Les banques françaises vont s’efforcer de démentir leurs détracteurs
Après un été difficile, les résultats des banques françaises du troisième trimestre sont particulièrement attendus. BNP Paribas, qui a plongé hier de 13,06% à la suite de l’annonce d’un référendum en Grèce sur l’accord du 26 octobre, ouvrira demain le bal des publications, suivie par la Société Générale (-16,23% à la clôture) le 8 novembre, BPCE (dont Natixis) le 9 et le Crédit Agricole (-12,53% hier) le lendemain. Les analystes s’attendent à des résultats en baisse.
Les comptes au troisième trimestre seront marqués par une dépréciation supplémentaire des titres souverains grecs. CA Cheuvreux estime que les 50% de décote sur les obligations grecques obligeront les banques à passer collectivement 2 milliards d’euros de provisions et leur coûteront 1,35 milliard d’euros de bénéfice net, par rapport aux 800 millions calculés d’après la décote précédente de 21%.
Cette restructuration devrait avoir un impact plus violent pour BNP Paribas. Car «une proportion importante du portefeuille de BNP Paribas (1,8 milliard d’euros) arrive à maturité après 2020», souligne Pascal Decque, analyste de CA Cheuvreux. Or le plan précédent obligeait les banques à ne déprécier de 21% que les titres arrivant à échéance cette année-là au plus tard.
CM-CIC Securities estime l’effet de la restructuration de la dette grecque à environ 1,7 milliard d’euros avant impôt pour l’établissement dirigé par Baudouin Prot. Ce montant serait largement inférieur pour la Société Générale et Crédit Agricole SA (300 millions chacun) et Natixis (moins de 100 millions).
Il est également attendu que la réévaluation de la propre dette des banques françaises au cours du troisième trimestre – liée à la hausse de leurs spreads de crédit – ait un impact important sur leurs revenus. Conséquence positive des doutes des investisseurs concernant ces établissements, elle devrait surtout profiter à la Société Générale. «En théorie, cet impact […] devrait être de l’ordre de 3 milliards d’euros. Compte tenu du caractère artificiel de ce profit, la banque a décidé de le comptabiliser sur la base de la hausse de son coût de refinancement réel, soit un produit plus faible de 800 millions d’euros. Natixis nous a indiqué que l’impact pourrait être de l’ordre de +100 millions», écrit CM-CIC Securities. CA Cheuvreux anticipe un revenu supplémentaire de 500 millions pour BNP Paribas, soit moins de 5% de ses revenus estimés par le courtier.
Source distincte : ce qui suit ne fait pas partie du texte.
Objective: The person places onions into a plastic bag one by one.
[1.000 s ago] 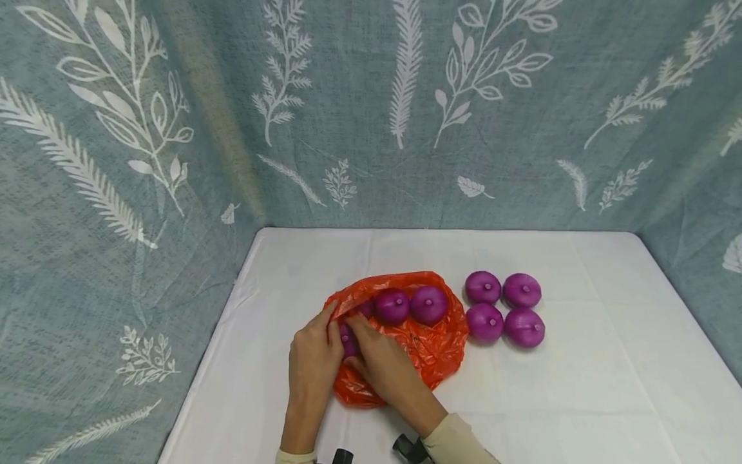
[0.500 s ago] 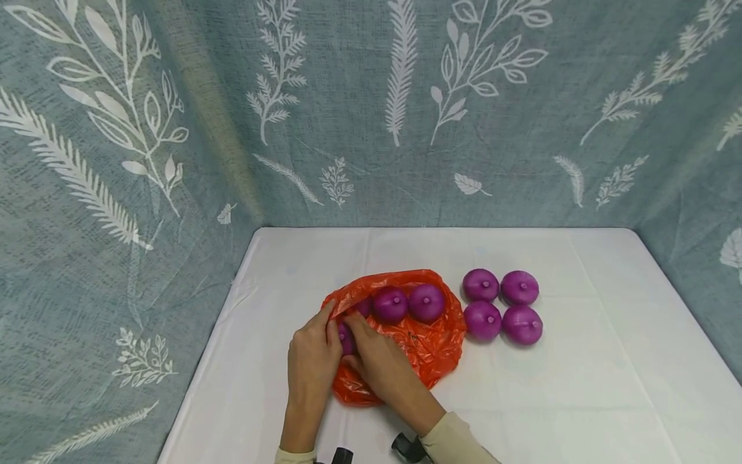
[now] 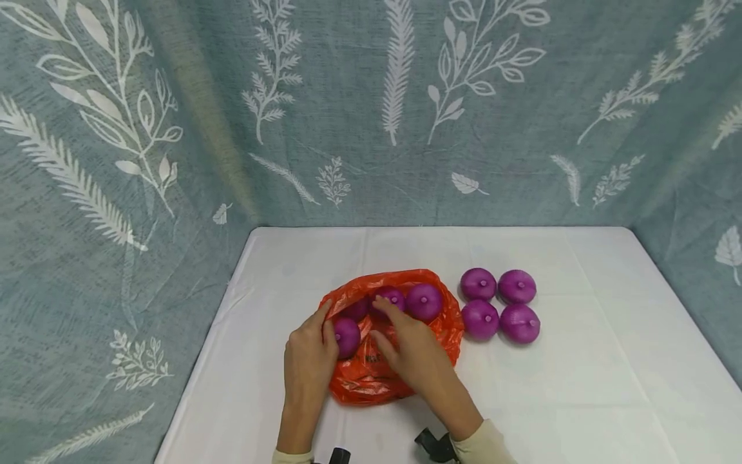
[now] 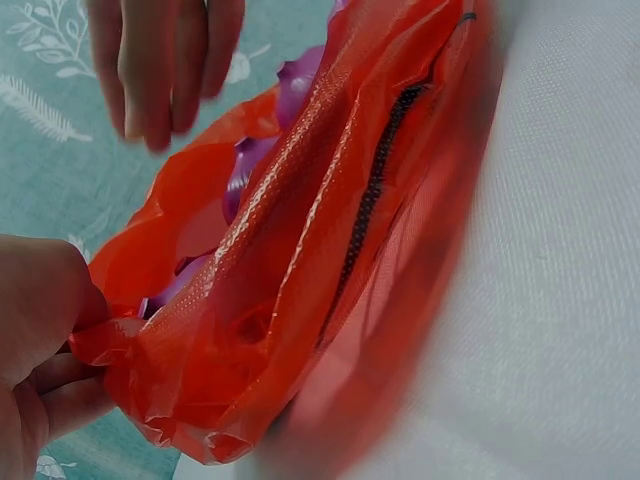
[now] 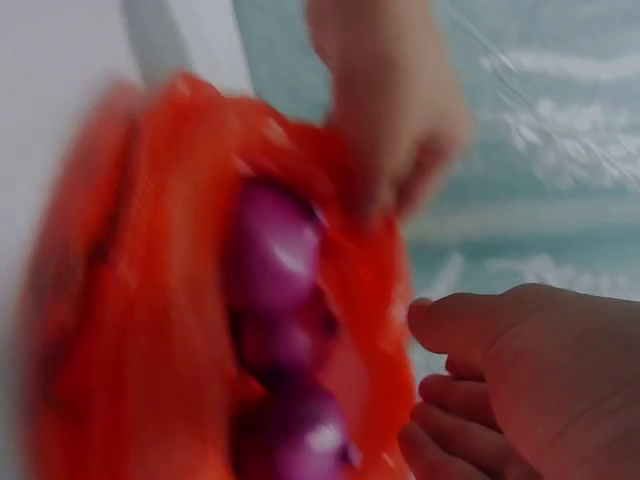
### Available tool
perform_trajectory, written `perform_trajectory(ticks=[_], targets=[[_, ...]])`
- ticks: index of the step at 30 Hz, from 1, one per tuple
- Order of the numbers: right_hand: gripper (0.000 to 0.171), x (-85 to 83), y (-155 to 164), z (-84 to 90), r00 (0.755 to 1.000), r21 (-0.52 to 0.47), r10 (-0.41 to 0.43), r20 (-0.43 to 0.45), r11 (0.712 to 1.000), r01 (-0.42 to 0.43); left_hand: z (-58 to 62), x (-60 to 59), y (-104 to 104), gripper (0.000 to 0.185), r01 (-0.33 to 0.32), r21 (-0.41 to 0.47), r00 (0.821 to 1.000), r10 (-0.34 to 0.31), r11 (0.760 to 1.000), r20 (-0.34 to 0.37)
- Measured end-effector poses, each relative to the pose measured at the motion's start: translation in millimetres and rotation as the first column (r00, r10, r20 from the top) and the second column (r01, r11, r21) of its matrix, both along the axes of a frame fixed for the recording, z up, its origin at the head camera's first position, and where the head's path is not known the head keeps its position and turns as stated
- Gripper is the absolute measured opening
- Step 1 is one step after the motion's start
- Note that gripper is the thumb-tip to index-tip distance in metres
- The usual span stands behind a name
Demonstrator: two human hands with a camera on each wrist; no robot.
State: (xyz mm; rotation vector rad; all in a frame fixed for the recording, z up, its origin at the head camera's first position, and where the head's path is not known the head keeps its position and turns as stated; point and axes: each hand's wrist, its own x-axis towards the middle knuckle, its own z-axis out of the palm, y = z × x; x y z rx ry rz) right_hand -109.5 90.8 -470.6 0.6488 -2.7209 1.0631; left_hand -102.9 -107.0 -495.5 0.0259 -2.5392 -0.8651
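Observation:
An orange-red plastic bag [image 3: 371,386] lies with its mouth spread on the table. Inside are several shiny purple onion-shaped balls [image 3: 424,303], each with a small nub on top. My left hand [image 3: 307,364] pinches the bag's left rim between thumb and fingers, beside the leftmost ball [image 3: 348,338]; the left wrist view shows the gathered plastic [image 4: 120,340] in that grip. My right hand [image 3: 422,354] hovers over the bag's mouth, thumb and fingers apart, holding nothing. Its fingertips overlap the middle ball [image 3: 390,300] in the head view. Motion blurs the right wrist view.
Right of the bag, several more purple balls [image 3: 480,319] stand in a close cluster on the white-covered table [image 3: 597,361]. A blue-green curtain [image 3: 371,187] with white leaf prints hangs behind and along the sides.
My right hand has let go of the ball at the bag's left side and moved right, its fingers spreading. That ball now shows more fully. The left hand keeps its place on the rim.

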Motion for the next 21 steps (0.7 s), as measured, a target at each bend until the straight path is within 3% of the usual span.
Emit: perform_trajectory(ticks=[4,11,21], targets=[[0.058,-3.5,27,13.5,0.993,-0.04,-0.105,-0.046,0.994,0.103,1.3,-0.9,1,0.034,0.012,0.003,1.0,-0.012,1.0,-0.003],[0.061,-9.5,77,29.0,0.955,-0.087,-0.262,-0.14,0.964,0.252,1.3,-1.2,2,0.034,0.014,0.0,1.0,-0.014,1.0,0.006],[0.069,-5.1,143,27.1,0.883,-0.141,-0.445,-0.152,0.894,0.426,1.4,-1.4,0,0.034,0.012,-0.01,1.0,-0.012,1.0,-0.005]])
En dehors de ces éléments non récurrents, l’attention des investisseurs devrait se concentrer sur les performances des banques de financement et d’investissement (BFI), en particulier pour BNP Paribas et la Société Générale, dont elles sont l’un des principaux moteurs de croissance. Or, les publications de leurs concurrentes américaines et européennes montrent déjà que ces activités ont souffert au troisième trimestre. Les banques françaises devront donc montrer leur capacité de résistance dans cet environnement hostile.
Dans ce contexte, la Société Générale est jugée la plus fragile. CA Cheuvreux anticipe ainsi un retrait de ses bénéfices supérieur à 55%. Son modèle dépend en effet davantage des activités de marché, particulièrement sur les dérivés actions. Par opposition, «le cash equity devrait mieux résister grâce à une activité pour compte de tiers inhabituellement soutenue, les clients investisseurs ayant réduit l’exposition au risque de leurs portefeuilles […]. CASA, qui possède une plate-forme de cash equity importante, devrait en avoir bénéficié», indiquent les analystes de Citigroup.
Par opposition aux activités de marché, les activités de financement devraient mieux résister, en dépit des mesures annoncées par les banques françaises en août et septembre pour réduire leur bilan (deleveraging), dont on sait qu’elles auront des conséquences sur leur capacité de financement. C’est pourquoi certains professionnels attendent des précisions sur les conséquences de ces mesures.
La banque de détail jouera cependant son rôle d’amortisseur pour les établissements français, qui devraient encore bénéficier de leur modèle de banque universelle. «La performance des réseaux français devrait encore résister ce trimestre, même si nous anticipons une baisse de la croissance des encours au deuxième semestre par rapport au premier», indique un analyste. Les groupes mutualistes Crédit Agricole et BPCE ont sur leurs concurrents BNP Paribas et Société Générale un avantage important. L’étendue du réseau de détail international de la banque de la rue d’Antin (BNL, BNP Paribas Fortis) pourrait se retourner contre lui en cas de crise de confiance des marchés vis-à-vis de l’Italie. Pour la Société Générale, c’est son réseau émergent qui suscite l’interrogation.